When a Nashville journalist asked Dex Romweber about a new song the guitarist had recorded, Dex told him, “It’s a kind of a dark, sort of hillbilly blues…folkie, rock ‘n’ roll thing. It’s hard for me to describe. You’ll just have to hear it.” Dex’s music mixes so many uniquely American elements that even he has trouble describing it. What you hear when you listen to it, though, is a veritable who’s-who of rock music’s Southern progenitors: Gene Vincent, Carl Perkins, Elvis Presley, Link Wray, Buddy Holly, Little Richard. Throw in some Duke Ellington, Hasil Adkins, Django Reinhardt, Dick Dale, Ella Fitgerald, and The Cramps, and you’ve got a list of ingredients longer than any recipe in Dana Holyfield’s classic book Swamp Cookin’ with the River People.
It still doesn’t give a full sense of what Dex sounds like.
In underground music circles, Dex is a legend. During the late 1980s and ’90s he fronted North Carolina’s fabled Flat Duo Jets. They were a raw, influential two-piece who blended surf, rockabilly, Blues, hillbilly, garage and country into a savage, one-of-a-kind slurry that paved the way for 21st century roots-rock duos such as The Black Keys and The White Stripes. By the time the ’90s ended, he lost his band and his health but never lost his commitment to music.
Dex entered the new century playing the music he always loved, solo, with friends, and soon, his sister Sara Romweber. Together they formed the Dex Romweber Duo.
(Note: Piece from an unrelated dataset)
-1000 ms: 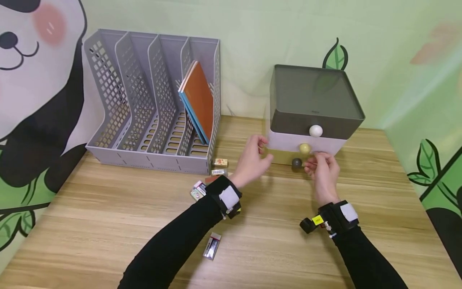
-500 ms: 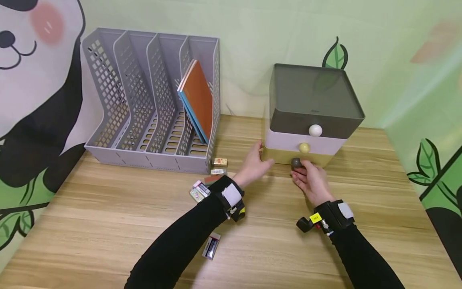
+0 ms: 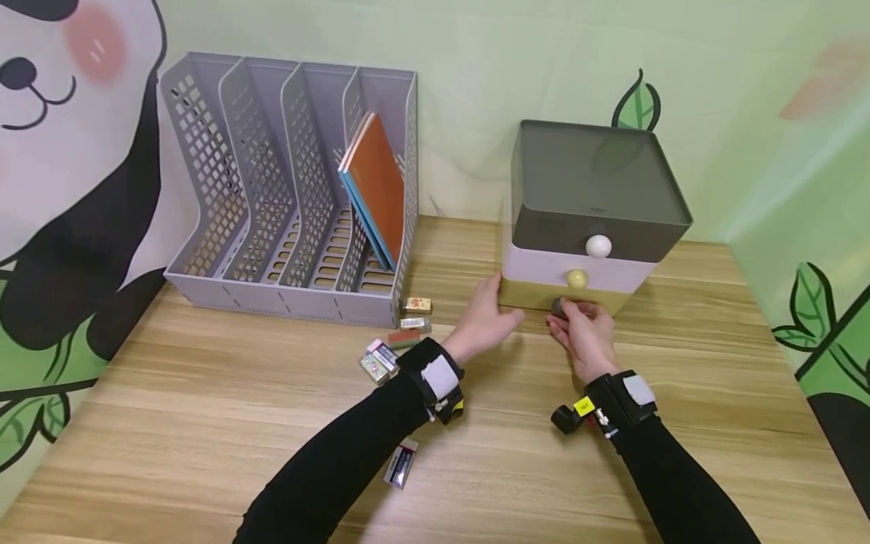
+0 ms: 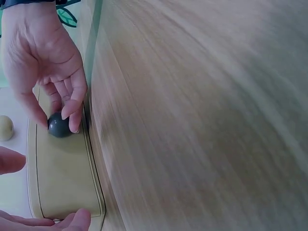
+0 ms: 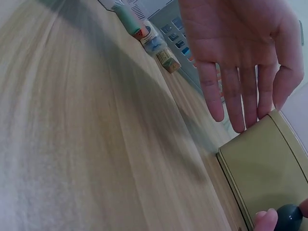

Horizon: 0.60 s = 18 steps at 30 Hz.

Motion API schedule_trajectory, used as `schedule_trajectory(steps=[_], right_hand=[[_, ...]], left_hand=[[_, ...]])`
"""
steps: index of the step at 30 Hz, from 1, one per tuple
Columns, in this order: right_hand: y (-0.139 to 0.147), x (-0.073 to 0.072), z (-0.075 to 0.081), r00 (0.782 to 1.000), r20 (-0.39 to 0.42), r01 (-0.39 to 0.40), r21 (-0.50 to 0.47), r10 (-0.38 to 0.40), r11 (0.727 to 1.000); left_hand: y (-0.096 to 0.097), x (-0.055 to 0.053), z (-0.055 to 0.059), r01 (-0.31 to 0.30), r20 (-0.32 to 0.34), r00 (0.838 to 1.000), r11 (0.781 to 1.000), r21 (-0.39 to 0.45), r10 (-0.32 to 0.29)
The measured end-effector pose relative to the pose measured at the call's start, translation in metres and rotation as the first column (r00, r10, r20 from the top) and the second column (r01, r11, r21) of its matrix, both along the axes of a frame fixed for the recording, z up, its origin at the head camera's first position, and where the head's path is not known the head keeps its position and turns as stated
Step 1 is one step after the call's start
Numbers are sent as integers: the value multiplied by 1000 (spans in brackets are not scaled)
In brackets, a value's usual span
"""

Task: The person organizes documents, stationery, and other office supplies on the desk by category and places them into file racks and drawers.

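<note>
A three-tier drawer box [image 3: 601,170] stands at the back right, grey on top, pale in the middle and mustard yellow at the bottom. My right hand [image 3: 590,336] pinches the dark round knob [image 4: 58,126] of the yellow bottom drawer [image 4: 65,173] between thumb and fingers. On the box's left, my left hand [image 3: 484,321] has its fingers stretched out. Their tips touch the lower left corner of the box, as the right wrist view shows with the left hand [image 5: 240,57] at the yellow drawer's edge. All drawers look closed.
A grey slotted file rack [image 3: 292,298] stands at the back left, with orange and blue notebooks [image 3: 374,193] in its right slot. Several small erasers [image 3: 404,338] lie by its front right corner. One more eraser [image 3: 401,463] lies beside the left forearm.
My right hand has moved left from beside the dark knob and now grips it. The left hand has shifted slightly, from near the box's left side to touching its lower corner.
</note>
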State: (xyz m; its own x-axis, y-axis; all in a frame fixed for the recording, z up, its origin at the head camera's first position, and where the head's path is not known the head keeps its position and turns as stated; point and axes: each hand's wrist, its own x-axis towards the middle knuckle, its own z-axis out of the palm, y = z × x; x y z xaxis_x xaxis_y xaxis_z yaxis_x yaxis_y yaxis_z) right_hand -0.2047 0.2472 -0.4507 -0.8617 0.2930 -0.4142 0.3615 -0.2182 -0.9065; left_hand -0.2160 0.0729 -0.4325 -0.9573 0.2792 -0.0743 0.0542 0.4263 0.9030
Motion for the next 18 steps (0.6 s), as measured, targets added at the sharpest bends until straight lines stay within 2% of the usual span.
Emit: schedule_trajectory(steps=[12, 15, 18], right_hand=[[0, 11, -1, 1000, -17, -19, 133, 21, 991], [2, 17, 0, 999, -22, -43, 179, 48, 983], [4, 26, 1, 995, -26, -84, 245, 93, 966]], left_hand=[[-11, 8, 2, 56, -14, 998, 998, -14, -56], [-14, 13, 4, 83, -30, 996, 993, -82, -86], [-17, 18, 7, 110, -60, 991, 976, -188, -123]])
She plays drums with the force of a tornado. He writes the songs, sings and plays guitar. Due to the relative simplicity of this and Flat Duo’s arrangement, many people call Dex’s music “straight” rock ‘n’ roll, or “authentic” and “stripped-down.” No bass. No keyboard. No backup singers. Just Dex on a cheap, aging Silvertone run through a medium-size amp, backed by savage drums. He doesn’t even use effects pedals, only drapes a microphone over his amp.
What I’m getting at is: Although Dex’s music is elemental and unpretentious, stylistically it’s hard to classify.
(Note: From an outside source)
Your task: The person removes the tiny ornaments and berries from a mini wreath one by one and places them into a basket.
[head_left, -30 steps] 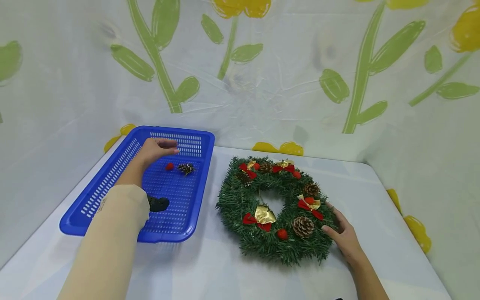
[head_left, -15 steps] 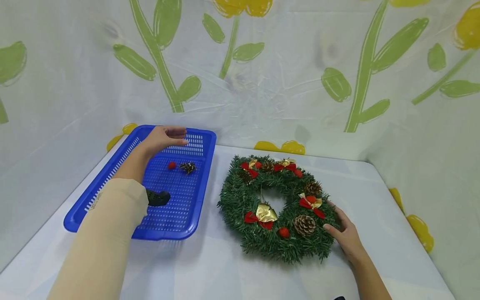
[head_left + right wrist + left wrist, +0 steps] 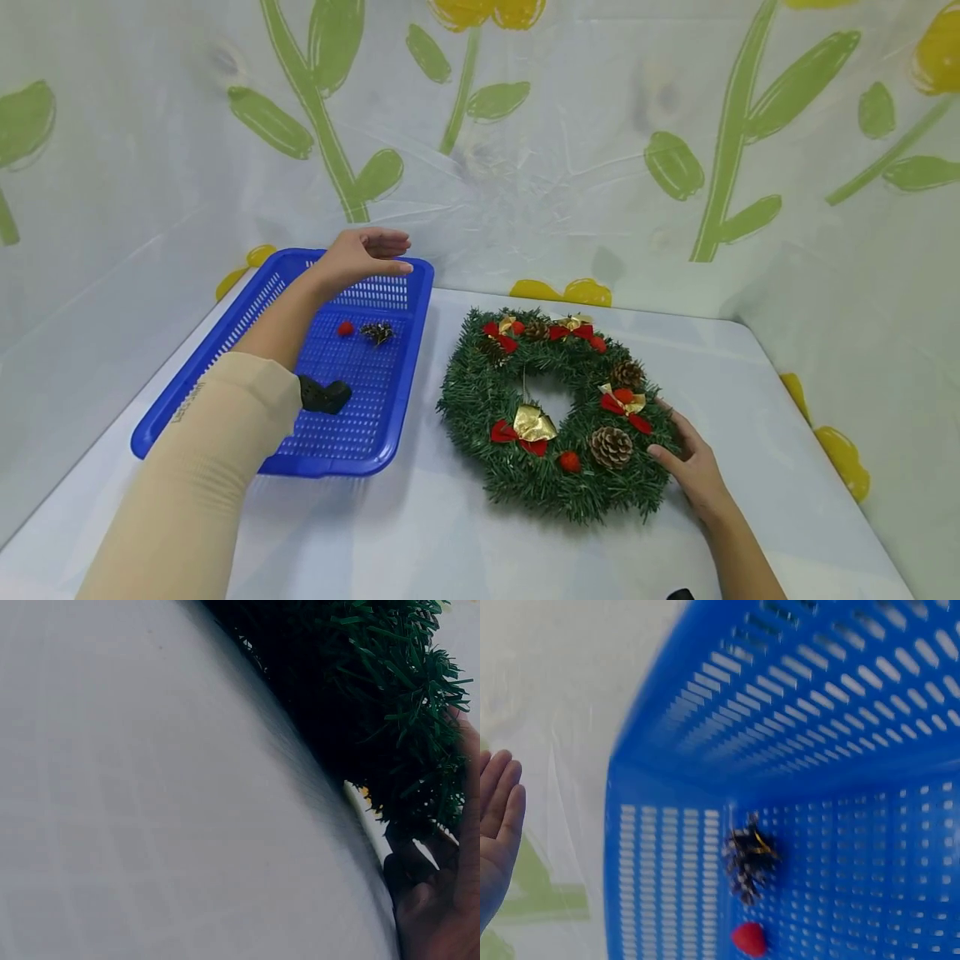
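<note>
Pale sheeting (image 3: pixel 562 208) printed with yellow flowers and green stems hangs behind the white counter (image 3: pixel 412 542) that I watch remotely. On the left sits a blue basket (image 3: pixel 367 375), which I take to be there for corralling the loose pine cone (image 3: pixel 377 332) and red ball (image 3: pixel 345 328) within reach. Above its far end I see the left hand (image 3: pixel 354 257), fingers straight, thumb spread apart, nothing visible in its grasp. To the basket's right, the wreath (image 3: pixel 588 425) rests on the counter. The right hand (image 3: pixel 693 467) grips its outer right edge, thumb over the greenery and fingers curled beneath, probably to steady it; whether that edge is lifted, I cannot tell. It is a bushy, dark green ring with an open centre, dressed with red-and-gold bows, brown cones and red balls, while its left flank shows plain needles.
</note>
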A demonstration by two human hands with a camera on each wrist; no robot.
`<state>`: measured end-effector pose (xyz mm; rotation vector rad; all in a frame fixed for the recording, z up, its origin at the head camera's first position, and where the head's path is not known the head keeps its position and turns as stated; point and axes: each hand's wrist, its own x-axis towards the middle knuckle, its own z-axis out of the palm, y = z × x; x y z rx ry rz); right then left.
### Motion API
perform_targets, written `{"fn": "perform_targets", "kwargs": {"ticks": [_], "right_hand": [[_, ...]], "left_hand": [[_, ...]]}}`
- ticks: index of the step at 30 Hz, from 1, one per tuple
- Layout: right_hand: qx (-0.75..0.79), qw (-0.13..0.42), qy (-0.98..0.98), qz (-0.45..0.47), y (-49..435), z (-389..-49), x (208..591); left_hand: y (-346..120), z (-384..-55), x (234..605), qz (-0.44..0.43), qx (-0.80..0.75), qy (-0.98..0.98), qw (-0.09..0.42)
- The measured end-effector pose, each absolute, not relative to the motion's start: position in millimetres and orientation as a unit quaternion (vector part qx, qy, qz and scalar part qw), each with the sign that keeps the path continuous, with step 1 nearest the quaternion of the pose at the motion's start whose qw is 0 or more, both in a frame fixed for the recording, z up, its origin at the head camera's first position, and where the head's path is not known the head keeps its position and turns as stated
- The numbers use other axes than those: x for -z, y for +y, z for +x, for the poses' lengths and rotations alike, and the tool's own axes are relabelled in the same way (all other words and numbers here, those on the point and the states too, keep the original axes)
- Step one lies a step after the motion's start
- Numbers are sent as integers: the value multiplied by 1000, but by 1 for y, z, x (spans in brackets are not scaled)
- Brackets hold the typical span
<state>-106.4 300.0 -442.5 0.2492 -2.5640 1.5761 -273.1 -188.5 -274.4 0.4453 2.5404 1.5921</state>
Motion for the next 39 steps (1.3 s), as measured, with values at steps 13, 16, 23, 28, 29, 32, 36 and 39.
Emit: {"fn": "perform_targets", "kwargs": {"ticks": [13, 16, 23, 28, 29, 32, 36, 39], "right_hand": [[-525, 54, -845, 84, 299, -107, 442], [-525, 55, -845, 84, 300, -107, 443], [-527, 57, -843, 91, 300, -108, 445], [-523, 57, -846, 87, 300, -108, 445], [-523, 56, -846, 86, 300, -108, 444], [-522, 53, -847, 83, 300, -108, 444], [-522, 50, -847, 82, 300, -108, 444], [-521, 51, -848, 81, 301, -108, 444]], "left_hand": [[-151, -257, 258, 221, -514, 827, 62], [-142, -251, 255, 237, -523, 816, 66], [-122, -235, 252, 241, -584, 773, 61], [-107, -223, 249, 243, -622, 744, 38], [-104, -221, 248, 243, -628, 738, 35], [-96, -212, 244, 247, -644, 723, 26], [-86, -200, 238, 264, -657, 706, 20], [-77, -190, 235, 269, -665, 697, 18]]}}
Rockabilly, hillbilly and surf undoubtedly provide the basic components, but the end result could be called an amalgam of all the requisite, sub-genre billies: gothabilly for its frequent dark, haunting, melancholic qualities; surfabilly for his guitar tone and instrumental compositions; trashabilly for the occasional B-movie themed lyrics and loose, garagey feel; and of course rockabilly for the dynamic chugalugging rhythm. I used to call his music “Dexabilly,” then in 2006 he released the album Piano which consisted of thirteen original classical piano compositions in the style of Chopin, and I had to rethink the suffix –billy.
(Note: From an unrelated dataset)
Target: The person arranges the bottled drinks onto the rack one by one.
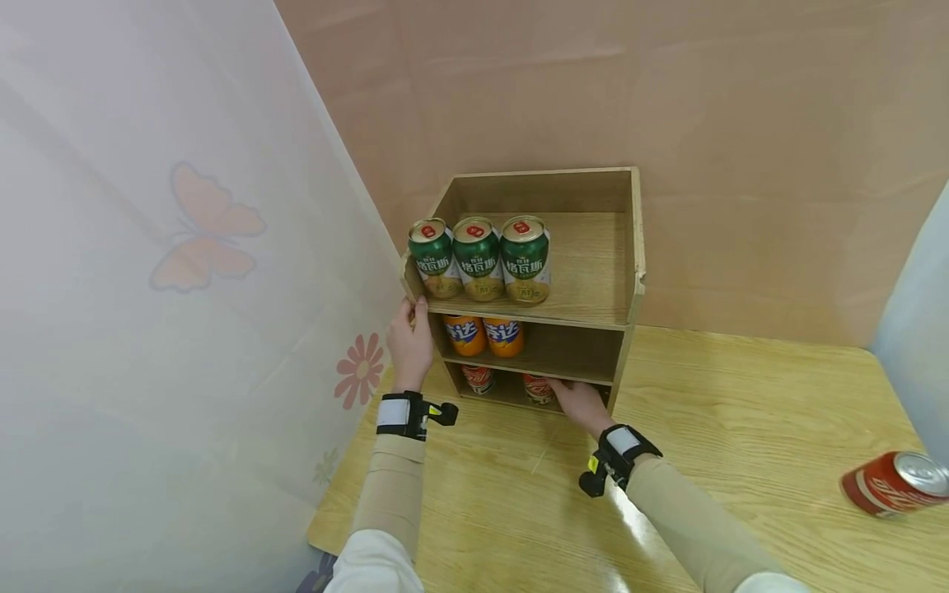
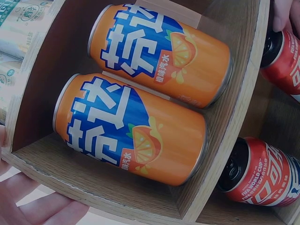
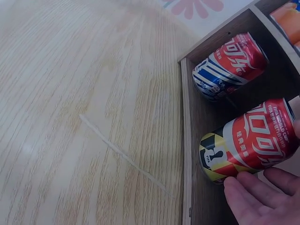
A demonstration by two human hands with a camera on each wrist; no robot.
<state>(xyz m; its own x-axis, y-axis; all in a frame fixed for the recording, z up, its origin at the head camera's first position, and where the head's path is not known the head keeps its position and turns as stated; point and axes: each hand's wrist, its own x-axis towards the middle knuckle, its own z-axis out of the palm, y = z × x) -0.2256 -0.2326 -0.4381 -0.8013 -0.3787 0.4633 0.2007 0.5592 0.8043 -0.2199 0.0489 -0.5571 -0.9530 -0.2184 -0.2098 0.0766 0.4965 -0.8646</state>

Born in Indiana in 1966, John Michael Dexter Romweber has spent most of his life in and around Chapel Hill. His mother played piano. Two of his six older siblings played in bands, and he formed his first, called Crash Landon and The Kamikazes, at age eleven. When he met a drummer named Chris “Crow” Smith in high school, they started jamming together, learning songs they pulled from the Romweber family’s enormous collection of 1950s records. They dubbed themselves Flat Duo Jets, and Dex moved into a detached garage in his parents’ backyard. He and Crow nicknamed it The Moz, short for mausoleum, and decorated it like The Addams Family’s house. You can see it for yourself on YouTube. By which I mean you have to see this footage on YouTube.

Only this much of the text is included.